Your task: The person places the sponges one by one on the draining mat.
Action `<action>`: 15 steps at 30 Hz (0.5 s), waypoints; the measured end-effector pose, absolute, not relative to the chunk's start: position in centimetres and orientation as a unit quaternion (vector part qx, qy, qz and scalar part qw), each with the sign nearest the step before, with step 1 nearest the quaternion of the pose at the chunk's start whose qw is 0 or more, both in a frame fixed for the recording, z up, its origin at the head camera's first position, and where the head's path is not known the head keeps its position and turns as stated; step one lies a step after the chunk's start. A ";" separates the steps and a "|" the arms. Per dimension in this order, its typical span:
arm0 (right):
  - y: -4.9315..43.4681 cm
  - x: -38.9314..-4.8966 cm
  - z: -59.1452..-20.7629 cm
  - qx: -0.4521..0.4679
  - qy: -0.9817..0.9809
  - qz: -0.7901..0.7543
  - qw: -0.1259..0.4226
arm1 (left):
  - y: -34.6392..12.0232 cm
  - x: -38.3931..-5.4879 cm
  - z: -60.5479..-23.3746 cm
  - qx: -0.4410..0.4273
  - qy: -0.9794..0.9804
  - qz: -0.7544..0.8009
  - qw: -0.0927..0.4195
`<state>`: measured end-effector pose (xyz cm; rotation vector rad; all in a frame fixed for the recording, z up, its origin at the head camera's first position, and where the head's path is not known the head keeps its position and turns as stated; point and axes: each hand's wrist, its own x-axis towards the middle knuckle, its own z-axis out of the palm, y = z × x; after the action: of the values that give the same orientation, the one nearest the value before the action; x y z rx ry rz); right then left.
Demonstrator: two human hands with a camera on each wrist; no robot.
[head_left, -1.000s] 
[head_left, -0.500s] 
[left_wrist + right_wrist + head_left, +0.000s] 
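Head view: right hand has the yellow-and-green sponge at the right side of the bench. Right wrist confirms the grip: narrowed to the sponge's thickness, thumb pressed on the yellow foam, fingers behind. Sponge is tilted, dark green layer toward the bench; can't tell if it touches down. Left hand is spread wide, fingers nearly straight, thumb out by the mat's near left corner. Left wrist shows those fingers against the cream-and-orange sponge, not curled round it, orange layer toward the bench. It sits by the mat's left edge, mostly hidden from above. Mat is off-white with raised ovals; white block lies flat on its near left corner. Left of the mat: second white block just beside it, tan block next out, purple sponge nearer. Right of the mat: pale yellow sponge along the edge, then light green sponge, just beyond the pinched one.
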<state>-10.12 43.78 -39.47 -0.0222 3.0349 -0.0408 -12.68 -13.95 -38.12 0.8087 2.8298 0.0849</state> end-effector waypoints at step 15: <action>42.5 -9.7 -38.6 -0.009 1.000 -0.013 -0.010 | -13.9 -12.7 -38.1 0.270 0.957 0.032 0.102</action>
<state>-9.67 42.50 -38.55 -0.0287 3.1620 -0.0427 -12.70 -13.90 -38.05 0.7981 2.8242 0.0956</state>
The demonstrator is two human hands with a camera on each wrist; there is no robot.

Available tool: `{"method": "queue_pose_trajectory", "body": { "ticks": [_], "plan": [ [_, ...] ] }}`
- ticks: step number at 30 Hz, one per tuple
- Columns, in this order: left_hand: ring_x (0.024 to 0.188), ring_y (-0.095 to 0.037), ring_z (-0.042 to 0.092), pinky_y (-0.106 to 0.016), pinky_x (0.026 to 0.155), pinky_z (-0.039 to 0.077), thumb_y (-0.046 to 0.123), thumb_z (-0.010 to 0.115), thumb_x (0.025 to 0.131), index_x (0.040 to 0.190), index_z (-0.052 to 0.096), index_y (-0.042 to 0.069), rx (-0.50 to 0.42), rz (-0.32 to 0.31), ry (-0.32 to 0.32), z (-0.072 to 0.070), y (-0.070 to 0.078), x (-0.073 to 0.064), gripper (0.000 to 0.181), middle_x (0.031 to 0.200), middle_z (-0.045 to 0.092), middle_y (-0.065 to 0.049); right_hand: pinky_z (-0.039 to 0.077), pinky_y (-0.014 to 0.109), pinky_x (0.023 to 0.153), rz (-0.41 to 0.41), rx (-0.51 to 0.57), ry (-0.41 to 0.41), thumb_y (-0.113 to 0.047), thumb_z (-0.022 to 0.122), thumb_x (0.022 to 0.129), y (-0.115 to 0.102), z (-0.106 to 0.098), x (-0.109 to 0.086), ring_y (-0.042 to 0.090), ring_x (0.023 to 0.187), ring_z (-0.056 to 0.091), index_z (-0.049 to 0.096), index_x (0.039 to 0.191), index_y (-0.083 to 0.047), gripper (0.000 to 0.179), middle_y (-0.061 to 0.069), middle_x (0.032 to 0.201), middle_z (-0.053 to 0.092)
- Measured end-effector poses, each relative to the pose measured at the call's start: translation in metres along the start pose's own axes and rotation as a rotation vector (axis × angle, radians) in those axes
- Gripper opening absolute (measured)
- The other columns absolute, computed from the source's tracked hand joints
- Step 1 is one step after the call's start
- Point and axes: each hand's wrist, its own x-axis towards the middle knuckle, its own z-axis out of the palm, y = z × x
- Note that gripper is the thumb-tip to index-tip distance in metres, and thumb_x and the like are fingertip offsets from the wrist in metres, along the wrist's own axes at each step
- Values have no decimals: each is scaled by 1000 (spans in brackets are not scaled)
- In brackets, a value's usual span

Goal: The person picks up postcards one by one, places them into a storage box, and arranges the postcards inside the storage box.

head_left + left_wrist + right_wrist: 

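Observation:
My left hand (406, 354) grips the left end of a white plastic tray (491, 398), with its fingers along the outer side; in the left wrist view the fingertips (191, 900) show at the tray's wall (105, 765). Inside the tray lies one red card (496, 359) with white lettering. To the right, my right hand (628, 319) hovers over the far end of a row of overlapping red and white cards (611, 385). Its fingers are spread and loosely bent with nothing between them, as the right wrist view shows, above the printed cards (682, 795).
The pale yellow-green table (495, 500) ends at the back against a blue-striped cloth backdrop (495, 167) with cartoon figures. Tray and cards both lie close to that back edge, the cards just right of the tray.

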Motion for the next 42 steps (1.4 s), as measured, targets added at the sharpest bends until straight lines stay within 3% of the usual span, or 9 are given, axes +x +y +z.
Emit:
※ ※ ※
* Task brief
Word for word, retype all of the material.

* Answer to this task
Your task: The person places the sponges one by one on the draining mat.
Action `<action>`: 15 steps at 30 Hz (0.5 s), waypoints; the measured end-effector pose, absolute, not relative to the chunk's start: position in centimetres and orientation as a unit quaternion (vector part qx, qy, qz and scalar part qw), each with the sign nearest the step before, with step 1 nearest the quaternion of the pose at the chunk's start whose qw is 0 or more, both in a frame fixed for the recording, z up, its origin at the head camera's first position, and where the head's path is not known the head keeps its position and turns as stated; step one lies a step after the chunk's start. A ";" separates the steps and a "|" the arms. Per dimension in this order, its typical span:
arm0 (right):
  - y: -4.9315..43.4681 cm
  - x: -38.9314..-4.8966 cm
  - z: -59.1452..-20.7629 cm
  - qx: -0.4521..0.4679
  - qy: -0.9817..0.9809
  - qz: -0.7901..0.7543
  - qw: -0.1259..0.4226
arm1 (left):
  - y: -34.6392..12.0232 cm
  - x: -38.3931..-5.4879 cm
  - z: -60.5479..-23.3746 cm
  - qx: -0.4410..0.4273
  - qy: -0.9794..0.9804
  - qz: -0.7544..0.8009
  - qw: -0.0927..0.4195
`<state>`: measured end-effector pose (xyz cm; rotation vector rad; all in a frame fixed for the recording, z up, its origin at the head camera's first position, and where the head's path is not known the head keeps its position and turns as stated; point and axes: each hand's wrist, its own x-axis towards the middle knuckle, its own z-axis out of the palm, y = z × x; after the action: of the values that give the same orientation, the one nearest the value before the action; x y z rx ry rz); right then left.
Demonstrator: two human hands with a camera on each wrist; no robot.
[head_left, -1.000s] 
[head_left, -0.500s] 
[left_wrist + right_wrist + head_left, +0.000s] 
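Head view: right hand has the yellow-and-green sponge at the right side of the bench. Right wrist confirms the grip: narrowed to the sponge's thickness, thumb pressed on the yellow foam, fingers behind. Sponge is tilted, dark green layer toward the bench; can't tell if it touches down. Left hand is spread wide, fingers nearly straight, thumb out by the mat's near left corner. Left wrist shows those fingers against the cream-and-orange sponge, not curled round it, orange layer toward the bench. It sits by the mat's left edge, mostly hidden from above. Mat is off-white with raised ovals; white block lies flat on its near left corner. Left of the mat: second white block just beside it, tan block next out, purple sponge nearer. Right of the mat: pale yellow sponge along the edge, then light green sponge, just beyond the pinched one.
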<state>-10.12 43.78 -39.47 -0.0222 3.0349 -0.0408 -12.68 -13.95 -38.12 0.8087 2.8298 0.0849</state> end-effector waypoints at step 15: <action>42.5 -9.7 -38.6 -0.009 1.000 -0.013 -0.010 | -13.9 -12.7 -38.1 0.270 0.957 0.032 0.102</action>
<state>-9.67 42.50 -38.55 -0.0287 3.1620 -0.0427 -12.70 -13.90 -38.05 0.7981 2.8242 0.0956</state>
The demonstrator is two human hands with a camera on each wrist; there is no robot.

Available tool: `{"method": "queue_pose_trajectory", "body": { "ticks": [_], "plan": [ [_, ...] ] }}`
- ticks: step number at 30 Hz, one per tuple
- Columns, in this order: left_hand: ring_x (0.024 to 0.188), ring_y (-0.095 to 0.037), ring_z (-0.042 to 0.092), pinky_y (-0.106 to 0.016), pinky_x (0.026 to 0.155), pinky_z (-0.039 to 0.077), thumb_y (-0.046 to 0.123), thumb_z (-0.010 to 0.115), thumb_x (0.025 to 0.131), index_x (0.040 to 0.190), index_z (-0.052 to 0.096), index_y (-0.042 to 0.069), rx (-0.50 to 0.42), rz (-0.32 to 0.31), ry (-0.32 to 0.32), z (-0.072 to 0.070), y (-0.070 to 0.078), x (-0.073 to 0.064), gripper (0.000 to 0.181), middle_x (0.031 to 0.200), middle_z (-0.045 to 0.092), middle_y (-0.065 to 0.049); right_hand: pinky_z (-0.039 to 0.077), pinky_y (-0.014 to 0.109), pinky_x (0.023 to 0.153), rz (-0.41 to 0.41), rx (-0.51 to 0.57), ry (-0.41 to 0.41), thumb_y (-0.113 to 0.047), thumb_z (-0.022 to 0.122), thumb_x (0.022 to 0.129), y (-0.115 to 0.102), z (-0.106 to 0.098), x (-0.109 to 0.086), ring_y (-0.042 to 0.090), ring_x (0.023 to 0.187), ring_z (-0.056 to 0.091), index_z (-0.049 to 0.096), index_x (0.039 to 0.191), index_y (-0.083 to 0.047), gripper (0.000 to 0.179), middle_y (-0.061 to 0.069), middle_x (0.032 to 0.201), middle_z (-0.053 to 0.092)
- Measured end-effector poses, each relative to the pose measured at the call's start: translation in metres along the start pose's own axes and rotation as a rotation vector (axis × angle, radians) in those axes
- Gripper opening absolute (measured)
- The other columns absolute, computed from the source's tracked hand joints
- Step 1 is one step after the call's start
- Point and axes: each hand's wrist, its own x-axis towards the middle knuckle, its own z-axis out of the palm, y = z × x
- Note that gripper is the thumb-tip to index-tip distance in metres, and thumb_x and the like are fingertip offsets from the wrist in metres, along the wrist's own axes at each step
- Values have no decimals: each is scaled by 1000 (spans in brackets are not scaled)
- In brackets, a value's usual span

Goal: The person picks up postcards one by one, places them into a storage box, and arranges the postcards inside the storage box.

head_left + left_wrist + right_wrist: 

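Observation:
My left hand (406, 354) grips the left end of a white plastic tray (491, 398), with its fingers along the outer side; in the left wrist view the fingertips (191, 900) show at the tray's wall (105, 765). Inside the tray lies one red card (496, 359) with white lettering. To the right, my right hand (628, 319) hovers over the far end of a row of overlapping red and white cards (611, 385). Its fingers are spread and loosely bent with nothing between them, as the right wrist view shows, above the printed cards (682, 795).
The pale yellow-green table (495, 500) ends at the back against a blue-striped cloth backdrop (495, 167) with cartoon figures. Tray and cards both lie close to that back edge, the cards just right of the tray.
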
Motion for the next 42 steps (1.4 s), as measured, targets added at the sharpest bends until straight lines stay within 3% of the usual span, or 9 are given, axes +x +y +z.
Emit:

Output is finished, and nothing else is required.